We provide a broad study that examines the availability, success rates, diversity, and also (mis)behavior of proxies. Our results show that listed open proxies suffer poor availability — more than 92% of open proxies that appear on aggregator sites are unresponsive to proxy requests. Much more troubling, we find numerous examples of malicious open proxies in which HTML content is manipulated to mine cryptocurrency (that is, cryptojacking). We additionally detect TLS man-in-the-middle (MitM) attacks, and discover numerous instances in which binaries fetched through proxies were modified to include remote access trojans and other forms of malware. As a point of comparison, we conduct and discuss a similar measurement study of the behavior of Tor exit relays. We find no instances in which Tor relays performed TLS MitM or manipulated content, suggesting that Tor offers a far more reliable and safe form of proxied communication.

More info…

Privacy-Preserving Tor Measurements

This project (in collaboration with researchers at University of New South Wales and the U.S. Naval Research Lab) conducts a detailed privacy-preserving measurement study of Tor, to better understand how the network is being (mis)used.

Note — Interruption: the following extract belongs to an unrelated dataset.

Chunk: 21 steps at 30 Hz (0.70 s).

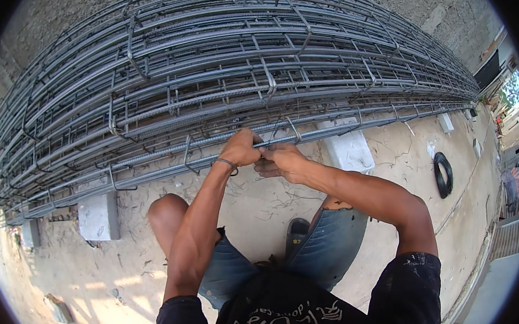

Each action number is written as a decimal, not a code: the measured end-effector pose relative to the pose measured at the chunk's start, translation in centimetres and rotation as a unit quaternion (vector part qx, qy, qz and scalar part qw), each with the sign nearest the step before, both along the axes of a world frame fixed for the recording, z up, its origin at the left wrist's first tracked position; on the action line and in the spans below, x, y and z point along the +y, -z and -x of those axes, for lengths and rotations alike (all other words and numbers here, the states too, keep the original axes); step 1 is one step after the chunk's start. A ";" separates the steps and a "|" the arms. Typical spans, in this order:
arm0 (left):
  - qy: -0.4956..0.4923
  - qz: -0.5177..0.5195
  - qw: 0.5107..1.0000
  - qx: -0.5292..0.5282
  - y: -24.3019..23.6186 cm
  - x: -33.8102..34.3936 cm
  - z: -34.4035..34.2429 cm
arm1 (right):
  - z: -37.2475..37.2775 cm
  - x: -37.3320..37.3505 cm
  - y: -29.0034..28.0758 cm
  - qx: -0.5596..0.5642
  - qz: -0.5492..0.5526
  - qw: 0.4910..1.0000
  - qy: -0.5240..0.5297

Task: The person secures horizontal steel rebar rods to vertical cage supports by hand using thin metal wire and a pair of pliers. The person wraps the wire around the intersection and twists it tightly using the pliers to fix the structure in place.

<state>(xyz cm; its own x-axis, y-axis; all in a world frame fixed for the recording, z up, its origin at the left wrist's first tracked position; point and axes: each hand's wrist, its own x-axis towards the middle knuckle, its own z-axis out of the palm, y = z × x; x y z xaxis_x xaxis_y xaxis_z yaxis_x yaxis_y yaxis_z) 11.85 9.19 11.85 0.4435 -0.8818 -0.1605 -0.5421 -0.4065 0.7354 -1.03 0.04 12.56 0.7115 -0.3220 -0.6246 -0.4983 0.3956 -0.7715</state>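
A long stack of steel rebar cages (206, 101) stretches across the view in front of me, with bent stirrups crossing the bars. At its near lower edge my left hand (240, 148) is closed, fingers curled in at the front bars; a dark band circles that wrist. My right hand (285, 162) meets it from the right, with thumb and fingertips pinched together just below the same bars. The fingertips of both hands nearly touch. Whatever is between them is too small or hidden to make out.
Pale blocks (98, 216) prop the cages off the concrete floor, one (351, 151) just right of my hands. A black wire coil (444, 188) lies farther right. Behind the stack rises a rough wall (59, 12). My knees and a sandal (295, 234) are close below.
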 end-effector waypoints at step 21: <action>-0.114 0.092 0.978 -0.151 0.3 0.2 4.0 | 1.7 -2.9 0.7 -0.085 0.572 0.762 -0.292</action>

The Tor network is difficult to measure because, if not done carefully, measurements could risk the privacy (and potentially the safety) of the network’s users. Recent work has proposed the use of differential privacy and secure aggregation techniques to safely measure Tor. We significantly enhance two such tools—PrivCount and Private Set-Union Cardinality (PSC)—in order to support the safe exploration of three major aspects of Tor usage: how many users connect to Tor and from where do they connect, with which destinations do users most frequently communicate, and how many onion services exist and how are they used.

More Info…

Private Set-Union Cardinality (PSC)

This project, in collaboration with researchers at Tulane University and the U.S. Naval Research Lab, introduces a cryptographic protocol for efficiently aggregating a count of unique items across a set of data collectors privately – that is, without exposing any information other than the count. Our protocol allows for more secure and useful statistics gathering in privacy-preserving distributed systems such as anonymity networks; for example, it allows operators of anonymity networks such as Tor to securely answer the question: how many unique users were observed using the distributed service? We formally prove the correctness and security of our protocol in the Universally Composable framework against an active adversary that compromises all but one of the aggregation parties. We also show that the protocol provides security against adaptive corruption of the distributed data collectors, which prevents them from being victims of targeted compromise. To ensure safe measurements, we also show how the output can satisfy differential privacy.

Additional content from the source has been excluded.